Ciò che intendo dire è che, casi come quello delle OGR, all’interno delle quali oggi sono organizzate mostre e concerti musicali di cantanti famosi, per essere attualizzati e messi in opera richiedono il loro tempo. La comunità deve fare i conti con se stessa guardarsi in faccia attraverso quel simbolo, capire cosa farne.
Nel caso di Termini Imerese, invece, questo tempo sta mancando. Non c’è più tempo di aspettare che la Fiat o gli Enti locali decidano cosa fare dello stabilimento e degli operai perché il 31 dicembre questi saranno definitivamente licenziati. Non c’è ancora il tempo di pensare una riconfigurazione dello stabilimento poiché, ancora oggi, molti degli operai e degli abitanti credono e sperano che presto si risveglieranno dall’incubo della chiusura della fabbrica, indosseranno ancora la tuta da lavoro e varcheranno i cancelli come se nulla fosse.
Se nel caso delle OGR è possibile parlare di rimodulazione spaziale e simbolica abbastanza riuscita, ma, è bene dirlo, anche economicamente e produttivamente marginale rispetto a quando qui si riparavano i treni; nel caso della Fiat di Termini Imerese la fabbrica e lo spazio fisico occupato da essa sono ancora troppo presenti nel panorama immaginario locale, troppo pesanti e troppo vicini per pensare a una rimodulazione radicale. E se lo spazio, in questo caso, è troppo pesante, è troppo denso, la percezione temporale inevitabilmente ne subisce i contraccolpi tranciandone di netto la proiezione e la profondità storica: un tempo accartocciato su se stesso e cieco, elemento costitutivo principale dell’attuale condizione precaria.

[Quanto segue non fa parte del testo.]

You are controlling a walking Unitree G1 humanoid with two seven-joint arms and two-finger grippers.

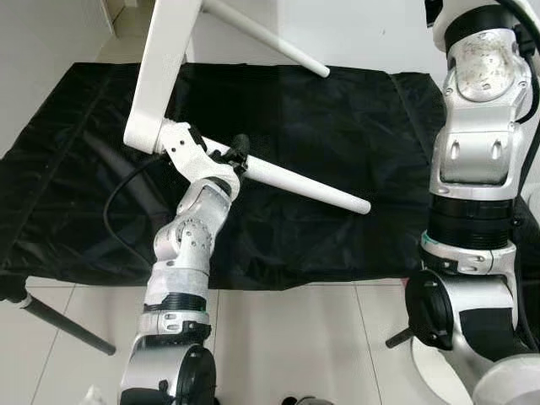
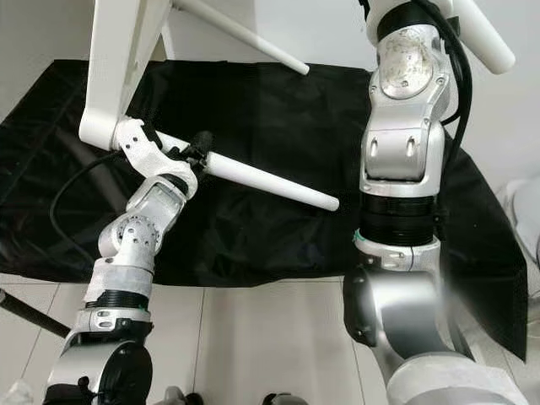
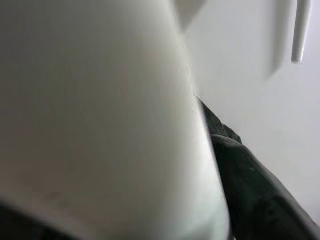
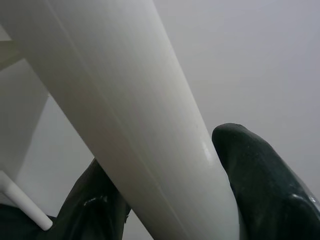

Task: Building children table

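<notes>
A white children's table [image 1: 164,59] was seen tipped on its edge above a black sheet [image 1: 337,152] spread over a pale tiled floor [image 1: 287,337], with its slim tapered legs pointing outward. The left tool [image 1: 229,160] was clamped on one leg [image 1: 312,187] close to where that leg met the rounded corner of the tabletop; in the left wrist view a black finger [image 3: 250,190] was pressed against the white surface. The right arm [image 2: 405,126] was raised high at the right, and its tool [image 4: 165,200] was closed around a second leg [image 2: 489,42], the two fingers being shown hard against either side of the shaft in the right wrist view. A third leg [image 1: 270,38] was seen jutting over the sheet at the top of the scene. The piece was judged to be stiff and fairly light, but awkward and inclined to swing because of its spread legs. Its painted finish was thought likely to be slippery, so a grip near the thick root of a leg, rather than at the thin tip, was considered the surest hold. A dark rod [image 1: 59,321] was seen lying on the floor beside the sheet's near left corner.
</notes>
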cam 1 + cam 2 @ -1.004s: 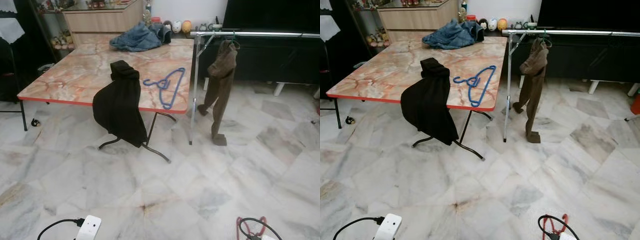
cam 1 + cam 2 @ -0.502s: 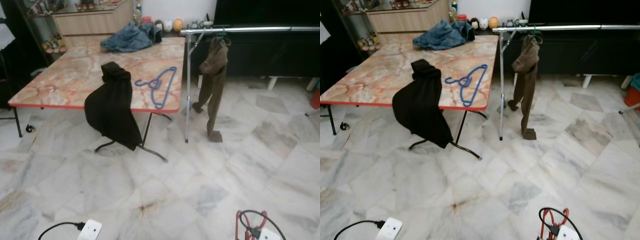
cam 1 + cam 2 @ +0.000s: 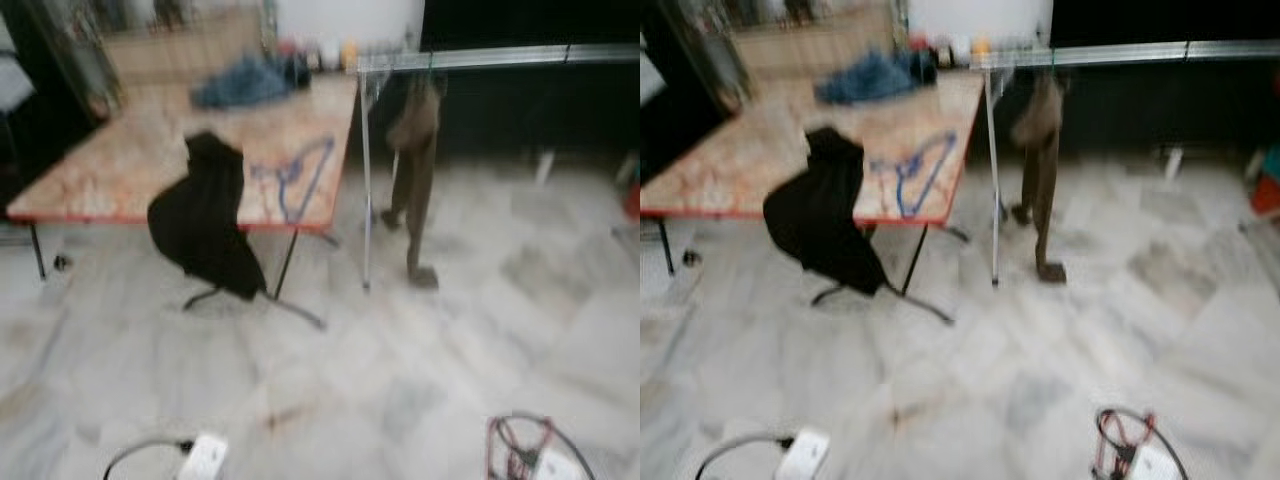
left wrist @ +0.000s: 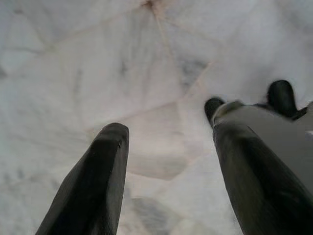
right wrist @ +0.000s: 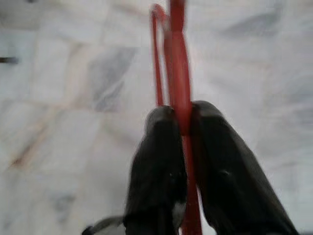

[1] Per dire dell’importanza delle Officine Grandi Riparazioni, basti soltanto ricordare che nei primissimi anni di attività esse furono affidate alla direzione dell’ingegnere Germano Sommeiller, l’inventore della perforatrice ad aria compressa, utilizzata nel traforo del Frejus, e il costruttore della strada ferrata Torino-Genova.